» **WHAT IS REQUIRED**
Copy out all of the material. Every line must match the original.

» **INFORMATION SUPPLIED**
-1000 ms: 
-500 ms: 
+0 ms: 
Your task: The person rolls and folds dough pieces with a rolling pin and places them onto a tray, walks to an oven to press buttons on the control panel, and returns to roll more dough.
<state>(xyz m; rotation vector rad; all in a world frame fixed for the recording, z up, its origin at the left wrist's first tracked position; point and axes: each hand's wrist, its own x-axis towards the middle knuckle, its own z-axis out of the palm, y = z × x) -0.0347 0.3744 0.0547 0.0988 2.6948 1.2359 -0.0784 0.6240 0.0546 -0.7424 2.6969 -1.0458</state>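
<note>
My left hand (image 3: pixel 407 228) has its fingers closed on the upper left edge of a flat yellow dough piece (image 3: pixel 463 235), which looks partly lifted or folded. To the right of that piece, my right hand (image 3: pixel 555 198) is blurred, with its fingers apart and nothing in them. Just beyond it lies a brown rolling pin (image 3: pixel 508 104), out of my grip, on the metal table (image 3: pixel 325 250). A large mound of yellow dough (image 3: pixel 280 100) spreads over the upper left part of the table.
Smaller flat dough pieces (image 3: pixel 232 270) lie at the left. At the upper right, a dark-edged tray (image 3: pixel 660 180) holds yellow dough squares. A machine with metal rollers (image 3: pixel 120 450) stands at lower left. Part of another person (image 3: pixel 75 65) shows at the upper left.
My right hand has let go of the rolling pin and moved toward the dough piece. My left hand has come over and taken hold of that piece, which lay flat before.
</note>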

» **COMPLETED EXERCISE**
-1000 ms: 
-500 ms: 
+0 ms: 
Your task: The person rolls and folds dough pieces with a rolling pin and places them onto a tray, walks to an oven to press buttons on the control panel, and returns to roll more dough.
<state>(xyz m; rotation vector rad; all in a world frame fixed for the recording, z up, its origin at the left wrist's first tracked position; point and axes: each hand's wrist, its own x-axis towards the middle knuckle, its own z-axis out of the palm, y = z × x) -0.0347 0.3744 0.0547 0.0988 2.6948 1.2359 -0.0784 0.6240 0.0546 -0.7424 2.6969 -1.0458</state>
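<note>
My left hand (image 3: pixel 407 228) has its fingers closed on the upper left edge of a flat yellow dough piece (image 3: pixel 463 235), which looks partly lifted or folded. To the right of that piece, my right hand (image 3: pixel 555 198) is blurred, with its fingers apart and nothing in them. Just beyond it lies a brown rolling pin (image 3: pixel 508 104), out of my grip, on the metal table (image 3: pixel 325 250). A large mound of yellow dough (image 3: pixel 280 100) spreads over the upper left part of the table.
Smaller flat dough pieces (image 3: pixel 232 270) lie at the left. At the upper right, a dark-edged tray (image 3: pixel 660 180) holds yellow dough squares. A machine with metal rollers (image 3: pixel 120 450) stands at lower left. Part of another person (image 3: pixel 75 65) shows at the upper left.
My right hand has let go of the rolling pin and moved toward the dough piece. My left hand has come over and taken hold of that piece, which lay flat before.
</note>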

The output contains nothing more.